After the formal dissolution of Czechoslovakia on 31 December 1992, Czechoslovak aircraft were divided according to each nation's population, or in a ratio of nearly 2:1 in the Czech Republic's favor. The exceptions to this rule were the MiG-23s, which were given exclusively to the Czech Air Force, and the MiG-29s, which were divided evenly between the two nations. Slovak air bases were initially under-equipped to handle the aircraft transferred from the Czech air bases, and required considerable improvements in infrastructure to facilitate the new air force.
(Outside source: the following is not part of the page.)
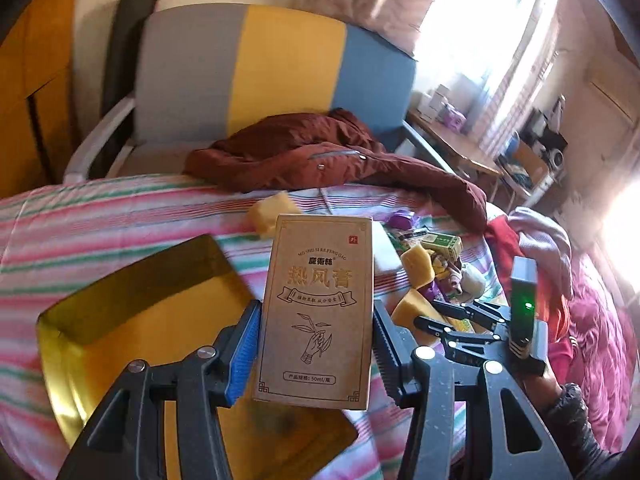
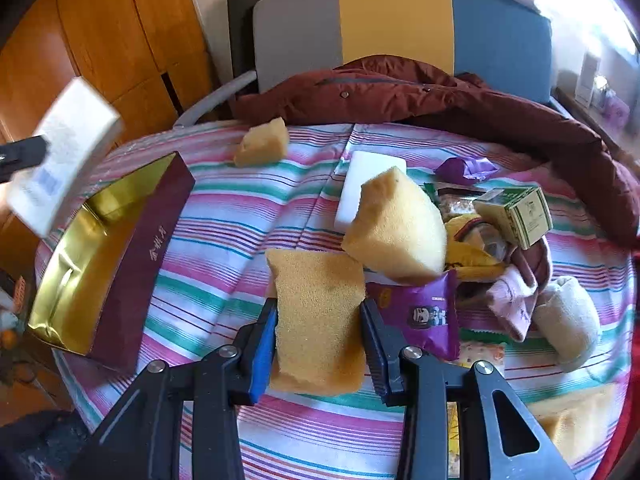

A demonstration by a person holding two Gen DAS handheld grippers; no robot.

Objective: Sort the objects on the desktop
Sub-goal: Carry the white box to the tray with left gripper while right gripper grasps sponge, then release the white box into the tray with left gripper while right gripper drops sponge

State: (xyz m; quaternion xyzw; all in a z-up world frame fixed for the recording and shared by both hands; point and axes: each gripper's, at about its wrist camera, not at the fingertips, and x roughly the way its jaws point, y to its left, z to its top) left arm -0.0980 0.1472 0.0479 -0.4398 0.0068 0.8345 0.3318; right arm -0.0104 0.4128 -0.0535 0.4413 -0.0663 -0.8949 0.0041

Following the division of aircraft, on March 1, 1995, the air force replaced the Soviet style aviation regiment organization with the western wing and squadron system. Then around 2000–2002, Slovakia started to gradually retire many of the older aircraft, including their entire fleet of Su-22, Su-25, and MiG-21. This was followed by the disbanding of the national aerobatic demonstration team, the Biele Albatrosy, and the merge of the Military aviation academy with the Faculty of Aeronautics at the Technical University of Košice. A tragic crash involving a Slovak Air Force An-24 in 2006 became the country's worst military aviation accident in history, with only one out of the 43 people on board surviving. As a part of its gradual retirement of Soviet aircraft, all of the remaining Mil Mi-24 attack helicopters were retired on September 20, 2011.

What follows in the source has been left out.